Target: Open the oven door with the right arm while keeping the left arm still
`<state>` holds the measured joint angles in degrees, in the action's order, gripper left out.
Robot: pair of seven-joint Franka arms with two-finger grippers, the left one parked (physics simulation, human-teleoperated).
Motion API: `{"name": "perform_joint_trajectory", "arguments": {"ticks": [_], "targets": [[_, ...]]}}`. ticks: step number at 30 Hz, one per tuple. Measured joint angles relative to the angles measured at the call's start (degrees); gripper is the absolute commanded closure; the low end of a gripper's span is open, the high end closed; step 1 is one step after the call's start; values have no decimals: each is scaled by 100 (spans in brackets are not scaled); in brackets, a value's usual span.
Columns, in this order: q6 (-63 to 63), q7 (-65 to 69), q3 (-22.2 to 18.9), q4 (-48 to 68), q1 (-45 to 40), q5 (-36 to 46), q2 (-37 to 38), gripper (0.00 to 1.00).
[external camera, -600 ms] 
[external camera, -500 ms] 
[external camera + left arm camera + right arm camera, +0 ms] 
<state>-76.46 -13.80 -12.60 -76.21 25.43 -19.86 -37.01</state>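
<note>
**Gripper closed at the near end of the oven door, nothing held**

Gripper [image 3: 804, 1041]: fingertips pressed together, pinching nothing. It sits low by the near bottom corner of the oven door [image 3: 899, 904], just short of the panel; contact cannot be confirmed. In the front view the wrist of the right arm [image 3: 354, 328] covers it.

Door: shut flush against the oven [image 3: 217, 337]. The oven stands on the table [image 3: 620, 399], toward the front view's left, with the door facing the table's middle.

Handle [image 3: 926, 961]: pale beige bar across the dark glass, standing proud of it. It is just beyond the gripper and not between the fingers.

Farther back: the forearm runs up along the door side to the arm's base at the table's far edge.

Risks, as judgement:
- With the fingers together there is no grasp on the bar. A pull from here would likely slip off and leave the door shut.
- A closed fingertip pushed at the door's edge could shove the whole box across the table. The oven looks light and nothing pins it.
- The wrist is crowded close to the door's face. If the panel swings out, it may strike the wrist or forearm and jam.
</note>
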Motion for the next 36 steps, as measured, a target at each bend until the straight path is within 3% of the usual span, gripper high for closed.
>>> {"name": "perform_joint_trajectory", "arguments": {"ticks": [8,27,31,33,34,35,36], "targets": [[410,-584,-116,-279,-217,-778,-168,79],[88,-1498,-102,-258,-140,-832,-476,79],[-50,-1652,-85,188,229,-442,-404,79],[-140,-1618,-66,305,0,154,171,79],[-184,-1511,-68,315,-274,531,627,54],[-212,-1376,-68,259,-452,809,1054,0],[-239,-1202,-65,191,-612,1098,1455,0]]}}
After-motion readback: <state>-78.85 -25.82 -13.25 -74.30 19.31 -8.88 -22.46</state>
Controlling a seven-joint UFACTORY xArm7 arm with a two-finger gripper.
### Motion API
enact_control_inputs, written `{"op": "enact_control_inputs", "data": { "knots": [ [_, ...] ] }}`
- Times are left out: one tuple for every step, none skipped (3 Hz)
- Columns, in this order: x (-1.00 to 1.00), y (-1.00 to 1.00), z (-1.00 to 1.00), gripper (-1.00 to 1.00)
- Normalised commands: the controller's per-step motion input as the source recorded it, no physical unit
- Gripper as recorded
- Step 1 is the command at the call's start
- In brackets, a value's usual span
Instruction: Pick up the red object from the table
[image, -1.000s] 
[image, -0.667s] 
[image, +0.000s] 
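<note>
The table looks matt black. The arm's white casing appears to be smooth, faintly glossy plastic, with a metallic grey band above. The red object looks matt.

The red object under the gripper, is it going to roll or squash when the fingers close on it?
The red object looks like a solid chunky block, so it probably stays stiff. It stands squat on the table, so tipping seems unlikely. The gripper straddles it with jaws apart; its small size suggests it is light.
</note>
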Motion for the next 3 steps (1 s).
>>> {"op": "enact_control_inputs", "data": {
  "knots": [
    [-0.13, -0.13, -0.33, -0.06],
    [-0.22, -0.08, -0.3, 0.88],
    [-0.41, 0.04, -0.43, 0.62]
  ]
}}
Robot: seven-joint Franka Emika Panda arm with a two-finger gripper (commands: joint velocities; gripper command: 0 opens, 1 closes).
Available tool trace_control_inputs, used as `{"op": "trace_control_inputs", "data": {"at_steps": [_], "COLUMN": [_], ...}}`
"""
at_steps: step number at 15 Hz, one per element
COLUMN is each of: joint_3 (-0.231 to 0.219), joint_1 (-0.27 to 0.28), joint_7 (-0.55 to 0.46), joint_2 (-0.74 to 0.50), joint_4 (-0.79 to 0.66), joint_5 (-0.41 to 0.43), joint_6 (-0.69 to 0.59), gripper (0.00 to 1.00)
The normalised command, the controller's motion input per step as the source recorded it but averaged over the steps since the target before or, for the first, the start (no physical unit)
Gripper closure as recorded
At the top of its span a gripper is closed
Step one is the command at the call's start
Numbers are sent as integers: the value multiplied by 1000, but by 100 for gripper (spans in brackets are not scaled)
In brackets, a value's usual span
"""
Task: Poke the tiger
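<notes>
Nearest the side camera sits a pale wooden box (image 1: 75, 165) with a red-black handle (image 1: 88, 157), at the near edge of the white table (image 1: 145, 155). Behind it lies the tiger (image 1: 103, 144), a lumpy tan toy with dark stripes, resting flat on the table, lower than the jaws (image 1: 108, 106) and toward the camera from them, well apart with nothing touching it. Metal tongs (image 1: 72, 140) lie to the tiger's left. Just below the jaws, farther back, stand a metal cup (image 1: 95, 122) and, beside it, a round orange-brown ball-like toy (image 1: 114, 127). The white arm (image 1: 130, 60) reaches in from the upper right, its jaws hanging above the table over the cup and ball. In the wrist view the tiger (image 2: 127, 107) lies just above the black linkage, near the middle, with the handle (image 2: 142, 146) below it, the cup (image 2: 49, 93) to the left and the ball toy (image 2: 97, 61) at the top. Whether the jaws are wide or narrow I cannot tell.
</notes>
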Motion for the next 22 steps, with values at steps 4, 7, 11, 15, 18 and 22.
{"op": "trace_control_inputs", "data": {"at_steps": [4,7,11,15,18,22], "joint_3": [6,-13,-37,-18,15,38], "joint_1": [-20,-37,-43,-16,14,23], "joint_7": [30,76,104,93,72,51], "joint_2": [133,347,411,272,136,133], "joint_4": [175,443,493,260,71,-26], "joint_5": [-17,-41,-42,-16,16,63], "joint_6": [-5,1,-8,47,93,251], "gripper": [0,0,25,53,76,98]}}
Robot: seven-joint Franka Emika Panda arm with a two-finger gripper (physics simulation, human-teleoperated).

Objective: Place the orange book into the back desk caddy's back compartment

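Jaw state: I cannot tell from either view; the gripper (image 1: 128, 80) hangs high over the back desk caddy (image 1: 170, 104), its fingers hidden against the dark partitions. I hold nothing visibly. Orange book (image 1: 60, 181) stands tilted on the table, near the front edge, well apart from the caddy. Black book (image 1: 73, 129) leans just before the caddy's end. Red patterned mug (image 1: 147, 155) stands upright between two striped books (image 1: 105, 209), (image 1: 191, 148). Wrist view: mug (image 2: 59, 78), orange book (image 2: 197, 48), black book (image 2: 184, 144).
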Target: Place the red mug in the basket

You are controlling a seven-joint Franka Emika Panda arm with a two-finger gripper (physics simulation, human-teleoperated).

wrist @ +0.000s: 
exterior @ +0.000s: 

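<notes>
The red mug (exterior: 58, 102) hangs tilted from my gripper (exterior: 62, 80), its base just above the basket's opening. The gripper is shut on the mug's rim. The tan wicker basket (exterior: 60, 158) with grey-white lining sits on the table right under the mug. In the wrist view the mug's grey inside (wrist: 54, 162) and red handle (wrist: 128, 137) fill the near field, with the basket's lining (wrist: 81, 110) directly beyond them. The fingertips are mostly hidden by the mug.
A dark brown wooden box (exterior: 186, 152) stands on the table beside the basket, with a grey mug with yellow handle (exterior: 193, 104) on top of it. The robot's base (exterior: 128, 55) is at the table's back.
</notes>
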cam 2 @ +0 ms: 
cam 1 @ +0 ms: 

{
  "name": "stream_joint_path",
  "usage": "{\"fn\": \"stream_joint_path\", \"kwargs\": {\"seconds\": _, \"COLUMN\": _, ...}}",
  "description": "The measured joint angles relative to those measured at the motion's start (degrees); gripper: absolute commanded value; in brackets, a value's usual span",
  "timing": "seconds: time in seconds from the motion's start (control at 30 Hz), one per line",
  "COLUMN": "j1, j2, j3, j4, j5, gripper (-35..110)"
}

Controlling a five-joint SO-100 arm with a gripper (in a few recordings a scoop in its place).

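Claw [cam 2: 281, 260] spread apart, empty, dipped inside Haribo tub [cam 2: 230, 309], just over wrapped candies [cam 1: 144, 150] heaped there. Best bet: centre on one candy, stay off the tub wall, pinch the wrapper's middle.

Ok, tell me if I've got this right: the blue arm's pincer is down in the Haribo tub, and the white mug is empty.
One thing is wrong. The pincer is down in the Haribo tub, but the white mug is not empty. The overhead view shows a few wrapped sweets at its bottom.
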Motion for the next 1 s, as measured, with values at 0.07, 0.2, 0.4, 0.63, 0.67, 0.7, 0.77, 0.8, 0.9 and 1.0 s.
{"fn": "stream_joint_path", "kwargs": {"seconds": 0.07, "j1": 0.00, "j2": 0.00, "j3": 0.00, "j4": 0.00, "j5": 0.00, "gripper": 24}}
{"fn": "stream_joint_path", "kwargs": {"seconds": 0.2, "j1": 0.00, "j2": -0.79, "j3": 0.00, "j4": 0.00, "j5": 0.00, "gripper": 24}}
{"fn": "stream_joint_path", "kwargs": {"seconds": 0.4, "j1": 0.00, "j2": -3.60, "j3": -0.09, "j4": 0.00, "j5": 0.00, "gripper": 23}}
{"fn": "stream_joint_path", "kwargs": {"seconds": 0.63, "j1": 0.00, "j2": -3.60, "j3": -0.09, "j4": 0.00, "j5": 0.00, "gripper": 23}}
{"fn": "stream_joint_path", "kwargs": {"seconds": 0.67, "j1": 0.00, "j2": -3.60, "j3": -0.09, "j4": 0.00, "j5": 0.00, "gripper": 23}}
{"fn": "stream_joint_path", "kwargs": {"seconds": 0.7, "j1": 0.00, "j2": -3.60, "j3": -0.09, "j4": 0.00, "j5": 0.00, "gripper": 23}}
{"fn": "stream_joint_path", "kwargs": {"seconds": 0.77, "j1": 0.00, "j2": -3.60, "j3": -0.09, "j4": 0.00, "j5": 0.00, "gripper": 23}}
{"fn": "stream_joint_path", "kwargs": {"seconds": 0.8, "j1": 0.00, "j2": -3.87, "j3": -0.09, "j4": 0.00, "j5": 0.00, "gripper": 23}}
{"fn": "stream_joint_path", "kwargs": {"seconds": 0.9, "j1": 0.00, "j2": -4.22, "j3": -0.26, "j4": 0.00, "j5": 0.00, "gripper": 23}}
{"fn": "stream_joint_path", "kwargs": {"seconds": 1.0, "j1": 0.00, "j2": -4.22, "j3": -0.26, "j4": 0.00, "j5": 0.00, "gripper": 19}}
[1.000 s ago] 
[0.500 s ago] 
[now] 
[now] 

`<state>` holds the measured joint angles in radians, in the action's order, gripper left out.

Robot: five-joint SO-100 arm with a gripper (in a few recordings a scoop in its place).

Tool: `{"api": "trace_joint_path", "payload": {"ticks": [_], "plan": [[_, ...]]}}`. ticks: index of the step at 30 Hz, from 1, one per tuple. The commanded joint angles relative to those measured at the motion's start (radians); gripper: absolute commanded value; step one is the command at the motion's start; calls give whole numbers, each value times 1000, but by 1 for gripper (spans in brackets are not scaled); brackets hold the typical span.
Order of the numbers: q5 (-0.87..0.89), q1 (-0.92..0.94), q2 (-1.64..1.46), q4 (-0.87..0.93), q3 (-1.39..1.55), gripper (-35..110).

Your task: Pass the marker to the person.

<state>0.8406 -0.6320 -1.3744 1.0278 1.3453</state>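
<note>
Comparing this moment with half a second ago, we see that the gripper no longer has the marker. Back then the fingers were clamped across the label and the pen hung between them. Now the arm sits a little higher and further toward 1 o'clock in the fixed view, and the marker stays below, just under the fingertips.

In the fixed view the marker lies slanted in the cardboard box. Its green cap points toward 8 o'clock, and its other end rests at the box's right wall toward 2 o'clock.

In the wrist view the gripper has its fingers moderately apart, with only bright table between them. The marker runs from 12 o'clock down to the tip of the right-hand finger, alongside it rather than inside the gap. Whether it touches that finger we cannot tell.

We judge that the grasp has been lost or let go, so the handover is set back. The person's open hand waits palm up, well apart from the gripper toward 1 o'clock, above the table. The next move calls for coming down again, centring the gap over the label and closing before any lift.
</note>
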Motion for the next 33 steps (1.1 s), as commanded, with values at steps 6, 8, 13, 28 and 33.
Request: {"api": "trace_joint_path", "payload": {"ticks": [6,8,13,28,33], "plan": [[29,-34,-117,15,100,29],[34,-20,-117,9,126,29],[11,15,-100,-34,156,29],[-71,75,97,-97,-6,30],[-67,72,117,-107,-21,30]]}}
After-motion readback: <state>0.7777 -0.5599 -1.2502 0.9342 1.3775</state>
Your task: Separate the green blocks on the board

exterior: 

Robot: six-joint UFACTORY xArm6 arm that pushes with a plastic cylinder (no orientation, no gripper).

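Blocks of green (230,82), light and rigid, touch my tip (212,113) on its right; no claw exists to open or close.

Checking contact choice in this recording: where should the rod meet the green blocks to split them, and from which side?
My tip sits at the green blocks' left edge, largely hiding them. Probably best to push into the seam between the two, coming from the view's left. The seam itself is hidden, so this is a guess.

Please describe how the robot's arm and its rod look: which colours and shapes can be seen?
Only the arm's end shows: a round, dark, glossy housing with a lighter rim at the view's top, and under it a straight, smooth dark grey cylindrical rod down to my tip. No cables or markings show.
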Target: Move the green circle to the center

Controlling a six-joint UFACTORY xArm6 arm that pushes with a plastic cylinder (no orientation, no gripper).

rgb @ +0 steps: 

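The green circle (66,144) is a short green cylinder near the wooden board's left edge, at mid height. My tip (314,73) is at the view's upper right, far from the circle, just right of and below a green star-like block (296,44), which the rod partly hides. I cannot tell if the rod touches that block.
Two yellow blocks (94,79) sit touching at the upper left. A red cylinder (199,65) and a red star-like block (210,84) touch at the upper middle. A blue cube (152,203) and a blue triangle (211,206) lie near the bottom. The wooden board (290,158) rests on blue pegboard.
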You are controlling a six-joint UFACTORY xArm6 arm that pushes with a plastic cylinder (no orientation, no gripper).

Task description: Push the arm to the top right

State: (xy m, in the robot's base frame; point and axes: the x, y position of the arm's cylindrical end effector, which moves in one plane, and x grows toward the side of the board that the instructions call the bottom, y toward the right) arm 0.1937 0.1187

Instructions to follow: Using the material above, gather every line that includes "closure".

Reply:
Motion API: `{"name": "perform_joint_trajectory", "arguments": {"ticks": [_], "targets": [[_, ...]]}}`. ticks: step number at 30 Hz, one per tuple. Measured joint angles relative to the angles measured at the call's start (degrees); gripper is the absolute commanded closure; the low end of a gripper's span is open, the high end closed; step 1 is one step after the call's start; values have no decimals: each is scaled by 100 (spans in brackets are not scaled); in brackets, a value's usual span.
Gripper closure as recorded

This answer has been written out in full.